Vince Frese speaks to divorced Catholics at a retreat held by the Diocese of Toledo.
"Right now, on average, less than 15% of parishes have any support for divorced Catholics," Frese said.
The Pope is seeking to influence pastoral behavior without changing doctrine that he cannot change, Frese said.
"What he is trying to say is, 'Don't get all focused on the rules, let's be merciful to them and let God work out the details,' " he said.
About a quarter of American Catholics have experienced divorce, according to the Pew Research Center, a think tank in Washington. That's slightly lower than the national average of 30% as of last year.
Sitting in the back row
Other Catholics also found hope in the Pope's declaration.

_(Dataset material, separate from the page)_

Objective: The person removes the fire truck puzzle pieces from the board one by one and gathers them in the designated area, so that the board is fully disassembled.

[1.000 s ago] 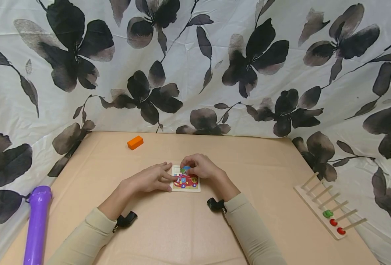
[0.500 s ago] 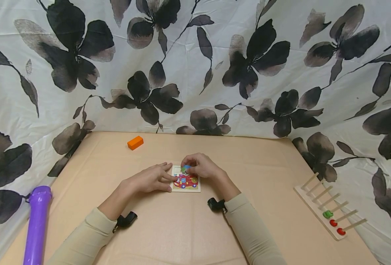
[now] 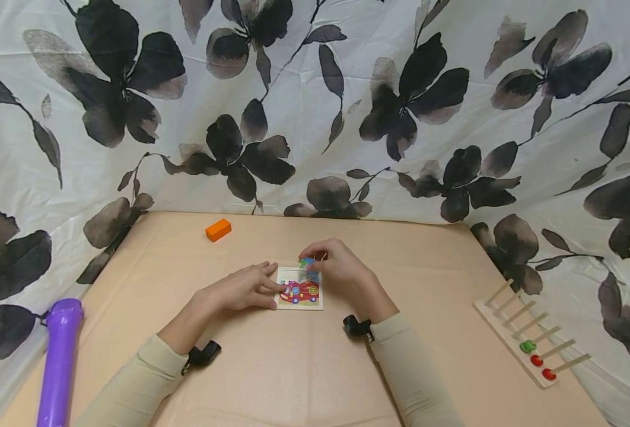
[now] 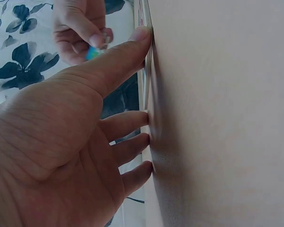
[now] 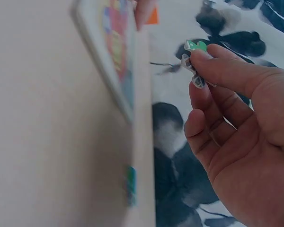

Annette was 31, living more than 6,000 miles from home with three young children, when she decided she had to leave her husband.
"I experienced great violence and the doctors asked me how many times they were going to have to patch me up," she recalled Friday, nearly 50 years later.
Back home in Glasgow, Scotland, as a single mother in the late 1960s, she had difficulty supporting herself, getting a mortgage -- and going to church. (CNN chose not to use Annette's last name because she says she was a victim of domestic violence.)
"All I did really was confuse the community," she said. "It would have been easier for them to accept me as the mother of three illegitimate children than as the divorced mother of three children."
She doubts the bishops in her day had "true understanding of what human relationships were," accusing them of "draconian" decisions, she said.
Today, she hopes that era is relegated to bygones under Francis's new announcement, she said.
Annette, now 80, never had her marriage annulled, but she attends church and participates in confession and Holy Communion.
She doesn't know whether her priest is aware that she's divorced.
"I don't care anymore," she said with a laugh.
But she said she hopes the Pope's statement will help others.
"I have been in touch with over 400 divorced Catholics. Many have accepted that the church has nothing more to say to them. Many sit in the back rows of their churches, contritely, for some reason," she said.
Neither option is good enough, she said.
"If someone is looking for ... a community of welcome and comfort and understanding, it shouldn't be an exclusive community," she said. "None of us are perfect. Even bishops."